_YOUR OBJECTIVE_
Only a slice of the listing below is wanted. Retype the lines from the one containing "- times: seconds" through the one containing "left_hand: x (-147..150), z", exactly, both ends included.
** RECORDS PROVIDED follows **
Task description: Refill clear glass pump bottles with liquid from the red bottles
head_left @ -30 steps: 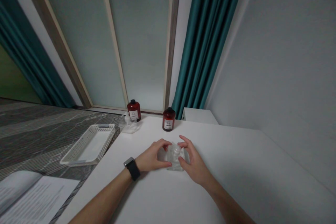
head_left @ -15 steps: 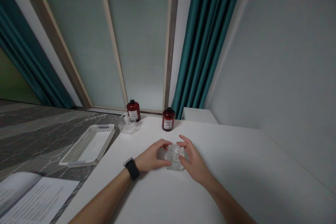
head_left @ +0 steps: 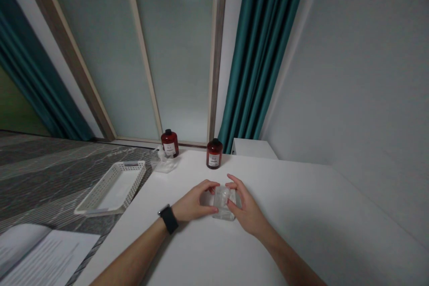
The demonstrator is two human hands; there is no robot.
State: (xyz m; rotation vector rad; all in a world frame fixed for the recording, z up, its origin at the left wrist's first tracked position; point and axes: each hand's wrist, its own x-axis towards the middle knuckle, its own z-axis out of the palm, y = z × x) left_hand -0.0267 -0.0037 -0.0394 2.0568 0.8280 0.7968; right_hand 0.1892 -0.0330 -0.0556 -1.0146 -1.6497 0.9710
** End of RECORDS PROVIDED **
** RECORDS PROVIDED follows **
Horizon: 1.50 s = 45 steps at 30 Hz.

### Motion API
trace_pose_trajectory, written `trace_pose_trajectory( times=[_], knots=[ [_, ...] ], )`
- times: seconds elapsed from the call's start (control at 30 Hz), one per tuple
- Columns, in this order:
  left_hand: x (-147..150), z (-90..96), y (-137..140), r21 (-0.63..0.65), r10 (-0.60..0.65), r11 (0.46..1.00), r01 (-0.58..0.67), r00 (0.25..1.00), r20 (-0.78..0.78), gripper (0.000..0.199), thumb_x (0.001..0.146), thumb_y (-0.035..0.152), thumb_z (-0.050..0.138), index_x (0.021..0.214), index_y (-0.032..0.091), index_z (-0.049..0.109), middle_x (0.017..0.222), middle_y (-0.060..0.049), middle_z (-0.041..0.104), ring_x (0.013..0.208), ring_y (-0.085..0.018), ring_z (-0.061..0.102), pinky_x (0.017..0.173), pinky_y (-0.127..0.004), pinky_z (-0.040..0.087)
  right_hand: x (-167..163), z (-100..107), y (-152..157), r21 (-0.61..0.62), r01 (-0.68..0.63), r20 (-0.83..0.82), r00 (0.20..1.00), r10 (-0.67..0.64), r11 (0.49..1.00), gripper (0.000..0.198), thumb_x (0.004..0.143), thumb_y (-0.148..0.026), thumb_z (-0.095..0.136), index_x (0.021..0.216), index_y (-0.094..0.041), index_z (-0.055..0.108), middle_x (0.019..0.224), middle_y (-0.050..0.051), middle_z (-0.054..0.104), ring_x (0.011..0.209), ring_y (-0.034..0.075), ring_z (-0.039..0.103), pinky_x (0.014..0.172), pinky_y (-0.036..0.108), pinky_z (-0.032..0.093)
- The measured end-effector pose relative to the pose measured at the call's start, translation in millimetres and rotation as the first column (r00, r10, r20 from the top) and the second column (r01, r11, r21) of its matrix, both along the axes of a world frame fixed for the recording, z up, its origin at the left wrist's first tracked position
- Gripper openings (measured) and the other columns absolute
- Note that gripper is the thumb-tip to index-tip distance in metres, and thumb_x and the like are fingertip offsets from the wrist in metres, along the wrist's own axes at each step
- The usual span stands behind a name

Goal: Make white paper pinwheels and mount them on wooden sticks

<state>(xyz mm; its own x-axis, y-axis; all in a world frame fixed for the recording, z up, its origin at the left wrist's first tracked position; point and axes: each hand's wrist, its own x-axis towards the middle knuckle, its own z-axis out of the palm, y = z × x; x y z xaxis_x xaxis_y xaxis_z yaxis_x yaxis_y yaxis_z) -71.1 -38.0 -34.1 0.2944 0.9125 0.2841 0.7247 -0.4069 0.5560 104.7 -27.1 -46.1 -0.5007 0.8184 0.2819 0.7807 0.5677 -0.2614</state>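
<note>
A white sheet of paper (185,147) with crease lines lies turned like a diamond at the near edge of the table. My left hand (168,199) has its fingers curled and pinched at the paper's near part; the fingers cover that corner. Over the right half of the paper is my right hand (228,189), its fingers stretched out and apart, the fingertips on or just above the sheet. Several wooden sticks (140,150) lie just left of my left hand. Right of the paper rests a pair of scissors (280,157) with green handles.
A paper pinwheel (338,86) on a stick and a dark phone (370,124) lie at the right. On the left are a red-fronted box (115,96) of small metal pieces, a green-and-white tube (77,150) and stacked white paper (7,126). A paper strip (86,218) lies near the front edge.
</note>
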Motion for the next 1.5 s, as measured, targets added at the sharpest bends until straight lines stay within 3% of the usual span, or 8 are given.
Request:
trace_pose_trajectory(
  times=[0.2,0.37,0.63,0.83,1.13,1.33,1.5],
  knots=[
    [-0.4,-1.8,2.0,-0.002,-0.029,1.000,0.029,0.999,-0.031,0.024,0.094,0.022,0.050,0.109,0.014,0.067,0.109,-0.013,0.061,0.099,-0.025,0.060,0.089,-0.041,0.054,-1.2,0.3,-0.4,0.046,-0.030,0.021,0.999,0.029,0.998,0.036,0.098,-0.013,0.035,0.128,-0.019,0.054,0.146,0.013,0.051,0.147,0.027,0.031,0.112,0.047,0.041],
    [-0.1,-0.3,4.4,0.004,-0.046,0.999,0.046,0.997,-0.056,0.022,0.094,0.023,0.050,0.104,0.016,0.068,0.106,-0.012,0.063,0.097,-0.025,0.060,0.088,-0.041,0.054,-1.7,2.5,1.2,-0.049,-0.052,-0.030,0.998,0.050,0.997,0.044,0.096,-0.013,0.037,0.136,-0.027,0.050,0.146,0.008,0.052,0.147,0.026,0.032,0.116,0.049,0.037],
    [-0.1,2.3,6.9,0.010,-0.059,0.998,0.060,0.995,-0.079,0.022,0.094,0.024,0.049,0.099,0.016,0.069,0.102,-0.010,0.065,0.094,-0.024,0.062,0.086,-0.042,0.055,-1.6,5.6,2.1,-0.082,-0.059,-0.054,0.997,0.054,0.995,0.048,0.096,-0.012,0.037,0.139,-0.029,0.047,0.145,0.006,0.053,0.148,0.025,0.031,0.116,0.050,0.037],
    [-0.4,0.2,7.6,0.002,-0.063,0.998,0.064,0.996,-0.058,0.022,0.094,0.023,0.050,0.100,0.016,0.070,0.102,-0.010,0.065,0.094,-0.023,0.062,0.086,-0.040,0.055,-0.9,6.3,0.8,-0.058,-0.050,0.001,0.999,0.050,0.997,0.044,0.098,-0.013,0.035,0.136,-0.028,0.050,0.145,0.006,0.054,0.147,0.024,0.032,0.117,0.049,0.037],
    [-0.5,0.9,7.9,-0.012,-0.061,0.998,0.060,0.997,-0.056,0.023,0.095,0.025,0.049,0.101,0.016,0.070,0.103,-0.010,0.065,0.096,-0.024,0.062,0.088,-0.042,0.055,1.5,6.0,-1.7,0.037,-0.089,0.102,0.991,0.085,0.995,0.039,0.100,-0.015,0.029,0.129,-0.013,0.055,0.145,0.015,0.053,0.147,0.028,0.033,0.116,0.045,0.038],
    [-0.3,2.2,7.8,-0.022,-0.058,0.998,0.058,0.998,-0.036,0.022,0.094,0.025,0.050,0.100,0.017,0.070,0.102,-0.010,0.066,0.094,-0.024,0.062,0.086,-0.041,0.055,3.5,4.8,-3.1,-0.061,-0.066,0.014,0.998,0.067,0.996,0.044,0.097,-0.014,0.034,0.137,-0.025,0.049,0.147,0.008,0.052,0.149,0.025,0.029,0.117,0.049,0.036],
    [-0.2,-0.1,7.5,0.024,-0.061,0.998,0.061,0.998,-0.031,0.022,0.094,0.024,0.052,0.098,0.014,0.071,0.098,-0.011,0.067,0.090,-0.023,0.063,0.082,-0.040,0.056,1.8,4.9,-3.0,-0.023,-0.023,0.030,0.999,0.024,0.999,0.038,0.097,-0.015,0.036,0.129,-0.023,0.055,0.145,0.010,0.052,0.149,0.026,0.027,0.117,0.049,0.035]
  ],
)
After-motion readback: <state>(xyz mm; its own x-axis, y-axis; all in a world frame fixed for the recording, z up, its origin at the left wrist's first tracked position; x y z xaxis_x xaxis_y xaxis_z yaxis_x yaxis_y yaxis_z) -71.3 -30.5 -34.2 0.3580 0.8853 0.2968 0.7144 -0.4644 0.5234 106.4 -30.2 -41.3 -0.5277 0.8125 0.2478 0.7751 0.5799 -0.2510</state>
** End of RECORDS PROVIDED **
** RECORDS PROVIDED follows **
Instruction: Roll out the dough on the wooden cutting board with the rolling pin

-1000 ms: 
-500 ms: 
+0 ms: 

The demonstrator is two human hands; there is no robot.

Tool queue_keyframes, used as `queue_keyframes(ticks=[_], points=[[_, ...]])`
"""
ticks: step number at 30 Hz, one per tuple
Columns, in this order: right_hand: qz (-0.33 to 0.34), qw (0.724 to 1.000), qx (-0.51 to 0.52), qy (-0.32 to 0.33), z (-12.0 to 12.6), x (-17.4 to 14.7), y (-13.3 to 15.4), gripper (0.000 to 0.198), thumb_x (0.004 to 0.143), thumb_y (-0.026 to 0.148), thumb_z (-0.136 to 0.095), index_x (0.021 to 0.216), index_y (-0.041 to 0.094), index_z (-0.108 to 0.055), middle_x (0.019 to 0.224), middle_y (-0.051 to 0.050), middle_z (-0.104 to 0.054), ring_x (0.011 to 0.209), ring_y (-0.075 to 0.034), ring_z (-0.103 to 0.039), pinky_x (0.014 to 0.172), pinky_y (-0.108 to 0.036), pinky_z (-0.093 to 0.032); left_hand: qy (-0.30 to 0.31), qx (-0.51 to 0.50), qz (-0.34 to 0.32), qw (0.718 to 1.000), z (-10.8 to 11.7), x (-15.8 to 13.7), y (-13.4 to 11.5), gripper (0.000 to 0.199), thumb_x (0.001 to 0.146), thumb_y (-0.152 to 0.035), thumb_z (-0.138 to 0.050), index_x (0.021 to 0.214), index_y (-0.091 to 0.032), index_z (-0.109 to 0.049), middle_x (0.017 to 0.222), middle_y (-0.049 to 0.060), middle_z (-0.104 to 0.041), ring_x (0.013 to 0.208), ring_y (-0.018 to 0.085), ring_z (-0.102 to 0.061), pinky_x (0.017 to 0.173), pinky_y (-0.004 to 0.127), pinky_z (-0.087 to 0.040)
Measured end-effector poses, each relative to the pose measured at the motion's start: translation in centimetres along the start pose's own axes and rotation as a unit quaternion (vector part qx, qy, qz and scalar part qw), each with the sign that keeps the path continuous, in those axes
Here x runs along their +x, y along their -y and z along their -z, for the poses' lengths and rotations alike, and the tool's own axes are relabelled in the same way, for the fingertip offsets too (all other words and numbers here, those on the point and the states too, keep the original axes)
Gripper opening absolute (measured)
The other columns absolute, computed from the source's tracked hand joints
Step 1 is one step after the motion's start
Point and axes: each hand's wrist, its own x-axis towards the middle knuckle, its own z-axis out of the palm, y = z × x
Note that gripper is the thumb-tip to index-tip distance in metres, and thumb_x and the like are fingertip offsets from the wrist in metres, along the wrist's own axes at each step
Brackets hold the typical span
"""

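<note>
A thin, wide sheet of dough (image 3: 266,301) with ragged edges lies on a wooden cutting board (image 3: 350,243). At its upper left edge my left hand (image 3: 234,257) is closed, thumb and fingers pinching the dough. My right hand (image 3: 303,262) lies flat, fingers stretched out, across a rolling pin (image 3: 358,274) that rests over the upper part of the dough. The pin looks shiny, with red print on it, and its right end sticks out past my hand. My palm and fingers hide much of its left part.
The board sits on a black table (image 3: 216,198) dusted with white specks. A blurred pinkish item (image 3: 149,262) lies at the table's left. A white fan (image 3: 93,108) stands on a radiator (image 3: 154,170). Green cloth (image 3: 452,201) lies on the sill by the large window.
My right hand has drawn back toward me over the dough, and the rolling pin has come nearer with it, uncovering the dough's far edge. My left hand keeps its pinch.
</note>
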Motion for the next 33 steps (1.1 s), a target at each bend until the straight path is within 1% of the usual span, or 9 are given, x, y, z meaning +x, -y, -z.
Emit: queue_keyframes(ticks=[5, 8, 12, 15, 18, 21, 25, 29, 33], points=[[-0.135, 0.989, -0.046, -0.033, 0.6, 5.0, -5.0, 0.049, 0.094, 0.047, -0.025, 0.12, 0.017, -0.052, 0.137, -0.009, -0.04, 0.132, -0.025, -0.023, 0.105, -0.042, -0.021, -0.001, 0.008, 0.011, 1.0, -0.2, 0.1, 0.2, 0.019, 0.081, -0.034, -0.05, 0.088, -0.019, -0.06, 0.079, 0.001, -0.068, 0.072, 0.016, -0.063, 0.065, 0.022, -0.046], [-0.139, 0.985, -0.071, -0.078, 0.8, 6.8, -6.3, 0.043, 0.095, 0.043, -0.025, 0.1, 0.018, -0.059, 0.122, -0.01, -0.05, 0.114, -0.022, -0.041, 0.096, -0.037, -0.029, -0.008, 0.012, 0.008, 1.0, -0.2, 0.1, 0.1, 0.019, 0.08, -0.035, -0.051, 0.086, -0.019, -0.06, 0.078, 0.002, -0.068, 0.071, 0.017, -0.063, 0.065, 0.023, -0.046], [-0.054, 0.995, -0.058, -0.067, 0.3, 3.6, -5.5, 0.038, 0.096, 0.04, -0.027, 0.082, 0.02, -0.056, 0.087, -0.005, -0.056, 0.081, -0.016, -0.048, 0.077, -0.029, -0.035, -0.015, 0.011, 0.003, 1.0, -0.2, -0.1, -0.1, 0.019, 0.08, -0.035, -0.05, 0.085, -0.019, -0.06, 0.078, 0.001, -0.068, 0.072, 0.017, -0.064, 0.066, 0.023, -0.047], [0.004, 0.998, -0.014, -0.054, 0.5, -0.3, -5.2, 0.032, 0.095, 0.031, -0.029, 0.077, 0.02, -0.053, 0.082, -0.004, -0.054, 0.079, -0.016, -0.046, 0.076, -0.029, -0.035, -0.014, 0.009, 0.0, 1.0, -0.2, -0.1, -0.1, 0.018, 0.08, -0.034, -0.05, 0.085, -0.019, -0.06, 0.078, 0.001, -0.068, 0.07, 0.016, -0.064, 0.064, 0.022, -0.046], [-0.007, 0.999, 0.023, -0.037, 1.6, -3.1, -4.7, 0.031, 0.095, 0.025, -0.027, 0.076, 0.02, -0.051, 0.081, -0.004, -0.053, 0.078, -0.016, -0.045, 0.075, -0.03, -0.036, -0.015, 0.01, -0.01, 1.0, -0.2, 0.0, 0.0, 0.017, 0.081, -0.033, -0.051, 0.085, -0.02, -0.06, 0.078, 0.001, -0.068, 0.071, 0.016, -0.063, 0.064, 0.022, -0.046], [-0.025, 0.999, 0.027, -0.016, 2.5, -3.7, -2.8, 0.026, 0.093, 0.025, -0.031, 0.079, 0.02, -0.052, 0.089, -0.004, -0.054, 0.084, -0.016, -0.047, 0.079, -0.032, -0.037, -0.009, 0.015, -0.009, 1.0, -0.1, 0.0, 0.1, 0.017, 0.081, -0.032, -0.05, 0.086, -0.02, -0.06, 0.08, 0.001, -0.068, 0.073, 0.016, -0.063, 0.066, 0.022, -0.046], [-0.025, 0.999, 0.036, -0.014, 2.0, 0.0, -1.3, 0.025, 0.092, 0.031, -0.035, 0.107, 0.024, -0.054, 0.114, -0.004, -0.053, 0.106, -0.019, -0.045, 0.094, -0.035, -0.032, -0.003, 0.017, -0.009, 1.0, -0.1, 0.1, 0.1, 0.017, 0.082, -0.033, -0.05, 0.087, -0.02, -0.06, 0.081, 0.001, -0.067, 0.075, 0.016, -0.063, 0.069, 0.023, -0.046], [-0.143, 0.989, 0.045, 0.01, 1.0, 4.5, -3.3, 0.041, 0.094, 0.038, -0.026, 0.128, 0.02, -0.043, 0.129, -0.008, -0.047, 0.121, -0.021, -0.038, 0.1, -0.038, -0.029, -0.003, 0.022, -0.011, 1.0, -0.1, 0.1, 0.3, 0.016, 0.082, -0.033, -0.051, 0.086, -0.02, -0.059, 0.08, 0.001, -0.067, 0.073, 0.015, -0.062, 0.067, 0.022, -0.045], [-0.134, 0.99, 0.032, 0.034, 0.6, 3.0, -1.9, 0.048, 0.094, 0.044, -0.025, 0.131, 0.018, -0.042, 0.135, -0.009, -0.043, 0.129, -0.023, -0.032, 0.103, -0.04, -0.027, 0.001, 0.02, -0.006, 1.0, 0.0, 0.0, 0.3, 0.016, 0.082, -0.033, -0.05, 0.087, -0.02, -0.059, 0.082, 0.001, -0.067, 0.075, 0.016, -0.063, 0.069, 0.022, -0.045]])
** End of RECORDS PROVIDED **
_ANSWER SECTION_
- times: seconds elapsed from the call's start (control at 30 Hz), one per tuple
- Columns, in this order:
  left_hand: x (-147..150), z (-90..96), y (-137..140), r21 (-0.63..0.65), r10 (-0.60..0.65), r11 (0.46..1.00), r01 (-0.58..0.67), r00 (0.25..1.00), r20 (-0.78..0.78), gripper (0.000..0.199), thumb_x (0.001..0.146), thumb_y (-0.035..0.152), thumb_z (-0.050..0.138), index_x (0.021..0.214), index_y (-0.032..0.091), index_z (-0.049..0.109), middle_x (0.017..0.222), middle_y (-0.060..0.049), middle_z (-0.041..0.104), ring_x (0.013..0.208), ring_y (-0.085..0.018), ring_z (-0.061..0.102), pinky_x (0.017..0.173), pinky_y (-0.127..0.004), pinky_z (-0.040..0.087)

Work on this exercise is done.